Bevölkerung von Fluglärm durch Hubschrauber genervt

Bei der Stadt Rekjavík prüft man derzeit, ob der Flughafen in der Hólmsheiði ein möglicher Standort für zukünftige Panoramarundflüge sein könnte. Einwohner im Stadtteil Hlíðarendi vergleichen Krach und Umweltverschmutzung mit einem Kriegszustand, berichtet RÚV.
In der Nachbarschaft des Flughafens in der Vatnsmýri hat man die Schnauze voll von den Hubschraubern und ist überzeugt, dass der Krach längst die zulässigen Grenzwerte für Wohngebiete überstiegen hat. Auch Bürgermeister Dagur B. Eggertsson hatte gestern in den Radionachrichten gesagt, es sei dringend, aufgrund stegender Flugzahlen einen neuen Standort für die Rundflüge der Hubschrauberunternehmen zu finden.

Kristján Vigfússon aus dem Stadtteil Hlíðarendi fühlte sich ein bisschen wie im Kriegszustand: „Wenn ichs richtig verstehe, dann sind da inzwischen sieben oder acht Unternehmen tätig. Das sind jeden Tag mehr als 80 Landungen, mit unglaublichem Lärm ganz nahe an den Wohnhäusern hier.“
Nicht nur bei den Reykjavíker Gesundheitsbehörden, sondern auch beim Flughafenbetreiber Isavia sind Klagen eingegangen – 135 wegen Lärmbelästigung und 121 wegen der Hubschrauber, davon allein 95 seit Beginn des Vulkanausbruchs. Im letzten Jahr waren insgesamt nur 23 Beschwerden eingegangen, 11 davon wegen Hubschrauberlärm.

Die beiden schönsten Naherholungsorte der Hauptstadt, Nauthólsvík und der Berg Öskjuhlíð, seien in diesem Zustand eigentlich nicht mehr nutzbar, so Kristján.
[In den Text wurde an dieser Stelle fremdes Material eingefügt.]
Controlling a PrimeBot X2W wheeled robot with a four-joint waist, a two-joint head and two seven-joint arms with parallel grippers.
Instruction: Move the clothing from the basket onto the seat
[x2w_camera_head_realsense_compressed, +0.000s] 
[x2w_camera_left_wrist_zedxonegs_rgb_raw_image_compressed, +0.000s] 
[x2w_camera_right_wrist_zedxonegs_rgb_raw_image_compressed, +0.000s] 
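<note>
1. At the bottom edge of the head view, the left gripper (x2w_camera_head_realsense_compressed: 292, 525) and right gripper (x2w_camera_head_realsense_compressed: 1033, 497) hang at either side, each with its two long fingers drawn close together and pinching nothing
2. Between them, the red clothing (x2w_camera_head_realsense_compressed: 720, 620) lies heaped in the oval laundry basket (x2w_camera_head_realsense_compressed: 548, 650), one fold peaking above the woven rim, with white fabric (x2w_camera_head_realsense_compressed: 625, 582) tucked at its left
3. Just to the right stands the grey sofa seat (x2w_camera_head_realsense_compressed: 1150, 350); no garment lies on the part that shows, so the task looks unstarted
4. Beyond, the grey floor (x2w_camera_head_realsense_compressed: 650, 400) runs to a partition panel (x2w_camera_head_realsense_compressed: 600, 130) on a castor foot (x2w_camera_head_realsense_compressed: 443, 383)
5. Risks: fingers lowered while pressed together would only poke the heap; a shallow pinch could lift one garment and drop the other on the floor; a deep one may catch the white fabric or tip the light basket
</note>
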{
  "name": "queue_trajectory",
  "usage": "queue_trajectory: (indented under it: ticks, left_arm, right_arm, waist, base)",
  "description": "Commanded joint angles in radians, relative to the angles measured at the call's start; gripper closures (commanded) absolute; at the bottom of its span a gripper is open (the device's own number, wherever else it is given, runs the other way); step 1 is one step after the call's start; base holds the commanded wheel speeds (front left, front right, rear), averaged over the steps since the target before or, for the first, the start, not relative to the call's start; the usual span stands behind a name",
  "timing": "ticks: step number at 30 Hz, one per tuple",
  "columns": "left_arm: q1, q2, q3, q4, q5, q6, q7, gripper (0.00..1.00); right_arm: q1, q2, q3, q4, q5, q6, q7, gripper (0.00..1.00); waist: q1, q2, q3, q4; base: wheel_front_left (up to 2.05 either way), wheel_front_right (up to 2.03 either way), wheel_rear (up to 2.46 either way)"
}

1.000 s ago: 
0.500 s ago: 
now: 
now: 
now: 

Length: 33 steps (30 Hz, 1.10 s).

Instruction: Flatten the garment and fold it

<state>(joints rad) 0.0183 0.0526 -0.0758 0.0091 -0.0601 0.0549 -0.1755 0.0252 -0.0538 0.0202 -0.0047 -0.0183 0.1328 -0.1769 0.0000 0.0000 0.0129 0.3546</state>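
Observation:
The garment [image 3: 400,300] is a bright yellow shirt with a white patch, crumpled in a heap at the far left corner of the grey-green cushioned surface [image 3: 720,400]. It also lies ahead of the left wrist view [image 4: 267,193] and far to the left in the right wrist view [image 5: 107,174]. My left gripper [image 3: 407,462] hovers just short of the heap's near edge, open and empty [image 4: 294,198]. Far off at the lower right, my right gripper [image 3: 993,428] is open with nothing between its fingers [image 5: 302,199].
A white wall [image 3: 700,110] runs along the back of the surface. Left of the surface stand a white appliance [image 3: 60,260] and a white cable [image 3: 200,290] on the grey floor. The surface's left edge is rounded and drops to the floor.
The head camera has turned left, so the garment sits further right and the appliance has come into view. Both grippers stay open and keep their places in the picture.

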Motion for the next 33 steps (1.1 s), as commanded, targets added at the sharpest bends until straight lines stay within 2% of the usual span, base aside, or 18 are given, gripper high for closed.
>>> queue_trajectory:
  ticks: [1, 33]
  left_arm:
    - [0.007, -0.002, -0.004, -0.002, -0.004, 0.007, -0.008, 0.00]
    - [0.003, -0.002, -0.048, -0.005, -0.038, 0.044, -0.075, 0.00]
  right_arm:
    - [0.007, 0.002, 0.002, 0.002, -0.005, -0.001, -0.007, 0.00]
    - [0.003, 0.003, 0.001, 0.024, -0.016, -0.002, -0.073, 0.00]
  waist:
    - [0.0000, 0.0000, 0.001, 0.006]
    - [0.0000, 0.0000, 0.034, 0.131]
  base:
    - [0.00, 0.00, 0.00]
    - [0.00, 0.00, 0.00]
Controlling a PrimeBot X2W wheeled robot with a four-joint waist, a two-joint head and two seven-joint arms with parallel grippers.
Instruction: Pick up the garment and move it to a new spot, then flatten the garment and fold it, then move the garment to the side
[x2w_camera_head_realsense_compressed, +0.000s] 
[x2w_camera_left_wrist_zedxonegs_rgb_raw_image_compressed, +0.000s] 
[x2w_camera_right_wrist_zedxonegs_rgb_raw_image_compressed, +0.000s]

Er findet, die Bewohner von Hlíðarendi hätten die gleichen Rechte wie alle anderen Bewohner der Hauptstadt, nämlich das Recht, in Ruhe und Stille zu leben. Es spiele keine Rolle, ob da nun ein Superreicher im Privatjet ist, oder Privatunternehmen mit Hubschrauber, die am Vulkanausbruch verdienen, weil irgendwelche reiche Touristen mit ihnen da hinfliegen, das könne alles nicht auf Kosten des öffentlichen Interesses passieren, so Kristján.

Das Hubschrauberunternehmen Reykjavik Helicopters operiert aus der Vatnsmýri und hat durchaus schon geprüft, wie es mit einem Umzug des Unternehmens aussehen würde. Geschäftsführer Friðgeir Guðjónsson meint, sein eher kleines Unternehmen habe sehr viel zu tun dieser Tage, auch weil das Wetter so gut sei, und so ein Flugstandort sei nicht mal in einer Nacht umgezogen.
“Unsere Piloten haben versucht, Wege zu fliegen, wo sie so wenig wie möglich stören. Aber wir müssen natürlich auch den Anweisungen der Lotsen Folge leisten.” Da werde oft um mehr Flughöhe als möglich gebeten, zudem müssten Hubschrauber sich auch nach der Windrichtung bewegen.
Er sehe aber durchaus, dass es an der Zeit sei, an einen Umzug zu denken.
Auf dem Reykjavíker Inlandsflughafen landen auch immer mehr Privatjets, die zusätzlichen Lärm zu den Linienflügen der Inlandsmaschinen bringen.